Posiblemente Rajoy deba tener presente lo ocurrido con Eslovenia, en junio de 1991. Se declaró independiente a pesar de que unos días antes los EE.UU. y los doce Estados miembros de la Unión Europea de entonces dijeron que no reconocerían el nuevo Estado. El Presidente de la Comisión europea, Jacques Delors declaró que no entraría en la Unión. El Parlamento yugoslavo dio carta blanca para realizar cualquier acción que pudiera impedir la modificación de las fronteras yugoslavas. El resultado fue la llamada “Guerra de los 10 días”, que esperemos que no ocurra en España.

Pese a todo lo anterior, en 2008 Eslovenia presidió la Unión Europea. Dicho de otro modo, nada de lo que se dijo antes y en los días sucesivos tuvo transcendencia.

Rajoy sigue sin hacer política para ganar el referéndum. Sigue diciendo a los suyos, que mayoritariamente votarían que no, que se queden en casa y que dejen a los partidarios del sí resolver esta cuestión, como si no fuese con ellos. En Madrid se sigue sin ver que el día 1 de octubre puede ocurrir una consulta con una apariencia suficiente de legitimidad como para que el resultado sea incuestionable nacional e internacionalmente. Será, sin duda, un gran fracaso colectivo, del país. Y paradójicamente, el gran defensor de la “indisoluble unidad de la Nación española, patria común e indivisible de todos los españoles” será el que, por su hacer y no hacer, consciente e inconsciente, por su falta de estrategia política, será el mayor responsable de que España tenga dieciséis Comunidades Autónomas.

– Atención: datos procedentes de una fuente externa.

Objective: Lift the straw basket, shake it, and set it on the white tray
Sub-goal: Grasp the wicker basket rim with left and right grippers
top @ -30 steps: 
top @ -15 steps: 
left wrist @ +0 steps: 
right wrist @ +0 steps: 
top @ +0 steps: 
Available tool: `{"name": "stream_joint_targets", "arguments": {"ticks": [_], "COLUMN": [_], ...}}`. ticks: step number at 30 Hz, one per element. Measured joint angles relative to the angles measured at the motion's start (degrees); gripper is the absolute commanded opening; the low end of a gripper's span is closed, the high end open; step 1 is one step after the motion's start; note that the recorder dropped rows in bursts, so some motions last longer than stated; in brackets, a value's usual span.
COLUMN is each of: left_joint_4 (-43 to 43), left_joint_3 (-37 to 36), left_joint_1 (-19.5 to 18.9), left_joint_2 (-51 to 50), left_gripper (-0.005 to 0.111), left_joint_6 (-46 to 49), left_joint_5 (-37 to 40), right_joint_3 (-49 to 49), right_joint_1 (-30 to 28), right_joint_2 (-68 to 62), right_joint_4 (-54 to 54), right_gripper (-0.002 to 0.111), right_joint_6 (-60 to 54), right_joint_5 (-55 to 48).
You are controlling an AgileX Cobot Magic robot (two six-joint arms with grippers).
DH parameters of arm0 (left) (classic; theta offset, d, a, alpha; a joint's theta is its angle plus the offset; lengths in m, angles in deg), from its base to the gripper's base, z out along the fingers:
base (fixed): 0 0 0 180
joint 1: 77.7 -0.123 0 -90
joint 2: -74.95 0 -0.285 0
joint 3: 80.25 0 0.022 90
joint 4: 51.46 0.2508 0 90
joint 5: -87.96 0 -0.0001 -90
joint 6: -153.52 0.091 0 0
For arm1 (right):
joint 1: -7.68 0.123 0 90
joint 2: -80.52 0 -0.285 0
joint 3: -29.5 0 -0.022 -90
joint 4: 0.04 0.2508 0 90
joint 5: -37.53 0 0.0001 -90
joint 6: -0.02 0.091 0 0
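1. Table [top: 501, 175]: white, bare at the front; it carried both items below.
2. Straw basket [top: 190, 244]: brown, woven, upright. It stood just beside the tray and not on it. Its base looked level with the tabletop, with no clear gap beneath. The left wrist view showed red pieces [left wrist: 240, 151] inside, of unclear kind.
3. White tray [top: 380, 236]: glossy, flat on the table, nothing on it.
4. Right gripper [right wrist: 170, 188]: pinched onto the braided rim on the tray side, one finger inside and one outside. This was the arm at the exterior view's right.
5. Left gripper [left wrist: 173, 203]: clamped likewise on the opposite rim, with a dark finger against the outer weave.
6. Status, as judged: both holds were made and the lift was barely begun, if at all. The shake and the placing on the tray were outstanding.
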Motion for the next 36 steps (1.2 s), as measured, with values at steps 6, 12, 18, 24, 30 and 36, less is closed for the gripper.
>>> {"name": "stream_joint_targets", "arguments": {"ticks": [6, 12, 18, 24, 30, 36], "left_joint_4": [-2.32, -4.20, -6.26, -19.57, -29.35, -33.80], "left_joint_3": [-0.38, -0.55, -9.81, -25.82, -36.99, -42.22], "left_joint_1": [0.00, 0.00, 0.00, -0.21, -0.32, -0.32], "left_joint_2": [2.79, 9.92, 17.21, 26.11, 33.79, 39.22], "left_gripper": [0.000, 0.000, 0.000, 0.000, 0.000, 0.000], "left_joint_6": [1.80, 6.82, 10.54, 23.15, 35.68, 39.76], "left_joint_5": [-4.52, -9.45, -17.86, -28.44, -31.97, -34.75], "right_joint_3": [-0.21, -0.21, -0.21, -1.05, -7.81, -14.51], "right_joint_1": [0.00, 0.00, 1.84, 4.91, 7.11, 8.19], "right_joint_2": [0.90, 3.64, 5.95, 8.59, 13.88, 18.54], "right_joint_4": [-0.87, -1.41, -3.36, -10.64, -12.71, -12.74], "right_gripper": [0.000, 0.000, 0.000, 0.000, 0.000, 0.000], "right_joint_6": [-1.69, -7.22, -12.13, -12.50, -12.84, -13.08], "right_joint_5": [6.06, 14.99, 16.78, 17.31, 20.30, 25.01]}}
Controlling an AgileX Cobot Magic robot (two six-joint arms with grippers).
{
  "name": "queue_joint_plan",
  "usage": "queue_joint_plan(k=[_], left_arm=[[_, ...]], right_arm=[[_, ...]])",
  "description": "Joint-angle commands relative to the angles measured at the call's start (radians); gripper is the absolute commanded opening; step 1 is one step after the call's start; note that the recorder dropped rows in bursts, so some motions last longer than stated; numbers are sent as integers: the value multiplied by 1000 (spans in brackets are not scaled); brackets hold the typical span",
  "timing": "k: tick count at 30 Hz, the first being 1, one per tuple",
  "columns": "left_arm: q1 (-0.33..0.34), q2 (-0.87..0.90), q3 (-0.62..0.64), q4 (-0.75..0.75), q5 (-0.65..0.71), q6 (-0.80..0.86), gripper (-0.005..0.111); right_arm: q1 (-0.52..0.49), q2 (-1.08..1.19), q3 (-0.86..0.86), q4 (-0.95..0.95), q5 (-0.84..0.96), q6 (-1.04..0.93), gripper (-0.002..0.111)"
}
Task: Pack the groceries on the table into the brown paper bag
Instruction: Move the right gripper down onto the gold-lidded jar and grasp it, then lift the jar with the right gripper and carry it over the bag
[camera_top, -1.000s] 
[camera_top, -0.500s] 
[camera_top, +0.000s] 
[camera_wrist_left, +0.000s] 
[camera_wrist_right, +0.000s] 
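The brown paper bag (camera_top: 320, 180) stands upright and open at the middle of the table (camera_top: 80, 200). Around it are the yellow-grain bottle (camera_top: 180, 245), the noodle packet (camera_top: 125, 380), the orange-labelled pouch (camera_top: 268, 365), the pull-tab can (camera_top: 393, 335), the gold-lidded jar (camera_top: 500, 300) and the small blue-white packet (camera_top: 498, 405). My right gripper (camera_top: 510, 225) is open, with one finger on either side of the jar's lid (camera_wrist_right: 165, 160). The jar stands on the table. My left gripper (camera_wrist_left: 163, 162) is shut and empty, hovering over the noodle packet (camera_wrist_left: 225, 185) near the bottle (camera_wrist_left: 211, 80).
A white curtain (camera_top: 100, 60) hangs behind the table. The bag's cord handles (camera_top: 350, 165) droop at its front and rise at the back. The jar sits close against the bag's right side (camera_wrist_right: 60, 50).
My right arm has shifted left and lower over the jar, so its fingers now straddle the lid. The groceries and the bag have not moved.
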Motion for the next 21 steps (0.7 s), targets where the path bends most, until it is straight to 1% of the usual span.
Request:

Por ello, posiblemente sea el momento de que en el Palacio de la  Moncloa empiecen a ver que lo mejor es celebrar una consulta que reúna las condiciones internacionales, en las que se convoque a la gente a votar y que los que están en contra de la independencia participen. Una idea en la que, después de la Diada, llevan insistiendo los medios de comunicación internacionales más relevantes. Pero claro, esto requiere hacer política. Es más fácil interponer un recurso.